PROBLEM REQUIREMENTS> In the data below, the answer is the run of lines from the line containing "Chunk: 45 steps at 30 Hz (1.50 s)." through the line containing "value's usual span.", both included; print it exactly and nothing else.
== RECORDS PROVIDED
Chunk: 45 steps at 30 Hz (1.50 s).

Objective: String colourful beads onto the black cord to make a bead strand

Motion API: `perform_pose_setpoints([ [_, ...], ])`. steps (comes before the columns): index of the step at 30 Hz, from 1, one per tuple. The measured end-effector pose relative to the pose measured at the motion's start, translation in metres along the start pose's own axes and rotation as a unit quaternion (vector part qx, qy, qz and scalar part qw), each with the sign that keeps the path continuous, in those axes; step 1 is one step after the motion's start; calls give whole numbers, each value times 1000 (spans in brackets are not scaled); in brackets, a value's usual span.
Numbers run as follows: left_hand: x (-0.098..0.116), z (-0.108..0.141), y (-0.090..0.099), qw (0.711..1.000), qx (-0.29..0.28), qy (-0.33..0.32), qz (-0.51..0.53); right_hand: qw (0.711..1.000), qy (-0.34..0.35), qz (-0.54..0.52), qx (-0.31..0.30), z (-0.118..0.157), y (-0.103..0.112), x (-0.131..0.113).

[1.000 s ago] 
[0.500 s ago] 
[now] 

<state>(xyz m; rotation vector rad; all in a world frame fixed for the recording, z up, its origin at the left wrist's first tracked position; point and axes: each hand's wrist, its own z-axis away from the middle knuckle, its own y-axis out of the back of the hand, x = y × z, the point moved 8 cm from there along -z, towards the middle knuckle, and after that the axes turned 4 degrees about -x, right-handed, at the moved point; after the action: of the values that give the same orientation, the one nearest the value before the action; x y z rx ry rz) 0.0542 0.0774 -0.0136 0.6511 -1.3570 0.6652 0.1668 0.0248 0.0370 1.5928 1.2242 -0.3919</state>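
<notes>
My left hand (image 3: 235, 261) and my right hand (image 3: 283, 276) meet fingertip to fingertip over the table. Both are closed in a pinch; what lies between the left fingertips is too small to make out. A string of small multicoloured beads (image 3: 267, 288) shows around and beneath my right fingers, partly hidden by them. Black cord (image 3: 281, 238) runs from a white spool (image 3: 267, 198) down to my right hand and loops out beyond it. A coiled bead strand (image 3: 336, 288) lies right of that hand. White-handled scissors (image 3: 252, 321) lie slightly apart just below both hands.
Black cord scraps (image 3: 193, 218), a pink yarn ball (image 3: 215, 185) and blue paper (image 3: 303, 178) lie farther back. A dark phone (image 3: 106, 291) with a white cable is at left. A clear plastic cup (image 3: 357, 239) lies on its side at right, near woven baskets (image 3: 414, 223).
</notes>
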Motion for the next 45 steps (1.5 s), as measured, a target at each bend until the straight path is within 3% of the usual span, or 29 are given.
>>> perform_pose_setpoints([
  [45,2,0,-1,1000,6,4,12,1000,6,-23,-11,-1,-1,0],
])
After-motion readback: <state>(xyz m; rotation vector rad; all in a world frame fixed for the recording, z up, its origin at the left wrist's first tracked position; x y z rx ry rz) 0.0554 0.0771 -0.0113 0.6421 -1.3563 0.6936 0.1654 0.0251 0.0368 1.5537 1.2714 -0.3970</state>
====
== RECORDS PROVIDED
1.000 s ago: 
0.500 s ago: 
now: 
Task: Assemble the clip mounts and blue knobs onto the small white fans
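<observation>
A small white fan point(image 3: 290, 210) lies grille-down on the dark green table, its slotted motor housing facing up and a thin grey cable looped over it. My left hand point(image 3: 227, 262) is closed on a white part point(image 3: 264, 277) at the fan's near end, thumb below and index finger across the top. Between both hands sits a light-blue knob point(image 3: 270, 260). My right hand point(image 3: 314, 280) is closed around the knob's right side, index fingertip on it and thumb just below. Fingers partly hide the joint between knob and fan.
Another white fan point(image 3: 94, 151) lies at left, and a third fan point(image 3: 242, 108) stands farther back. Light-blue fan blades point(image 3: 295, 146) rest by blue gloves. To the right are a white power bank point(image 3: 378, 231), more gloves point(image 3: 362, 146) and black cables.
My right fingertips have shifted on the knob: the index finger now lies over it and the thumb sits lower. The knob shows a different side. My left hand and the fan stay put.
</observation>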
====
SOLUTION>
Chunk: 45 steps at 30 Hz (1.50 s).

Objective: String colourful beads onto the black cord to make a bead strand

Motion API: `perform_pose_setpoints([ [_, ...], ])`. steps (comes before the columns): index of the step at 30 Hz, from 1, one per tuple. The measured end-effector pose relative to the pose measured at the motion's start, translation in metres along the start pose's own axes and rotation as a unit quaternion (vector part qx, qy, qz and scalar part qw), each with the sign that keeps the path continuous, in those axes; step 1 is one step after the motion's start; calls give whole numbers, each value times 1000 (spans in brackets are not scaled); in brackets, a value's usual span.

The requested output is complete.